Exercise prompt: The output is the lines below from the one with "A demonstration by" through the one with "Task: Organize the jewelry", both included, printed exactly and with no other line.

Material provided:
◇ ◇ ◇ ◇ ◇ ◇ ◇

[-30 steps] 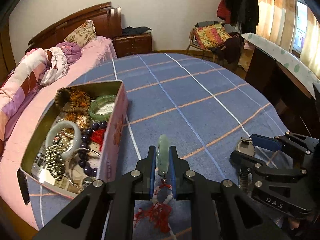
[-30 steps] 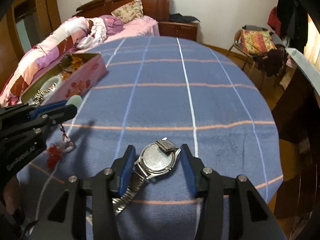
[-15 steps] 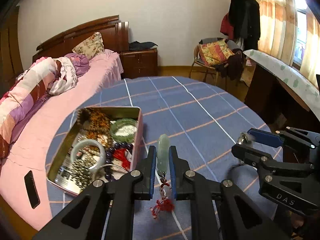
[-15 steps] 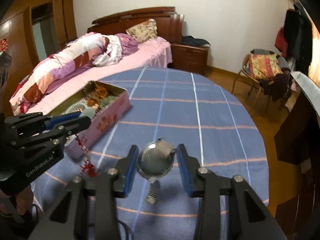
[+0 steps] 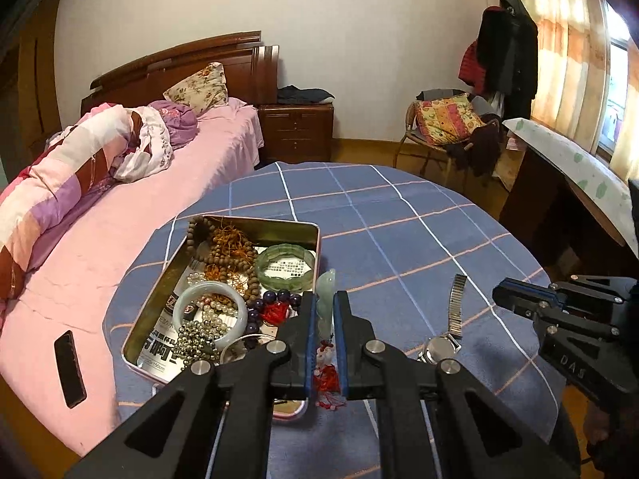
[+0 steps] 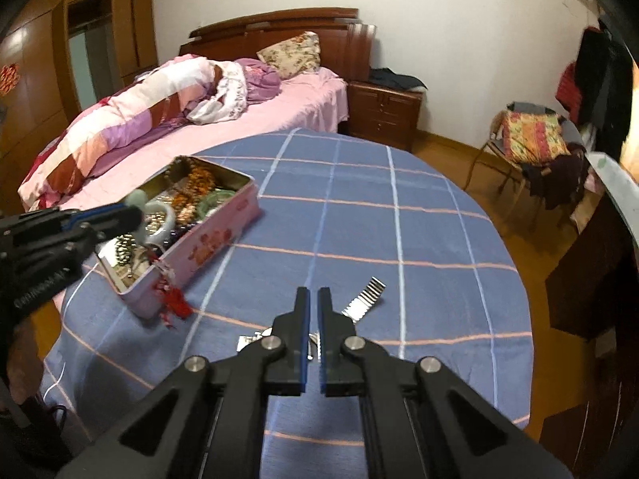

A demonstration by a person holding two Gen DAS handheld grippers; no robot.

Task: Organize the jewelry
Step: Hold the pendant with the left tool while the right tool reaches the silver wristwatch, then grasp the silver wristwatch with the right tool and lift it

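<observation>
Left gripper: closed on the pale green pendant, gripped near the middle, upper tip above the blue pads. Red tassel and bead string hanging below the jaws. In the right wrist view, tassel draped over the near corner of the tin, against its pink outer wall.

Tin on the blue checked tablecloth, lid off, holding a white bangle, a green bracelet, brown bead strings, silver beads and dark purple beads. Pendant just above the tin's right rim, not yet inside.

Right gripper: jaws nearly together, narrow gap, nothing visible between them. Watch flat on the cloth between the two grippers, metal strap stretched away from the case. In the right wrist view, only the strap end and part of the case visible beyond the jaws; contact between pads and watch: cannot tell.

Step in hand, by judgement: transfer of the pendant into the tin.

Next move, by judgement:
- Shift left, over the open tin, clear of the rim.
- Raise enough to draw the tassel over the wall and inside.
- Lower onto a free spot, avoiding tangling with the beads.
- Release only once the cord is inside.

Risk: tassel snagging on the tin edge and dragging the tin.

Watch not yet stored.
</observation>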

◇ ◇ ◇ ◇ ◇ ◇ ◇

Written response:
A demonstration by a person holding two Gen DAS handheld grippers; no robot.

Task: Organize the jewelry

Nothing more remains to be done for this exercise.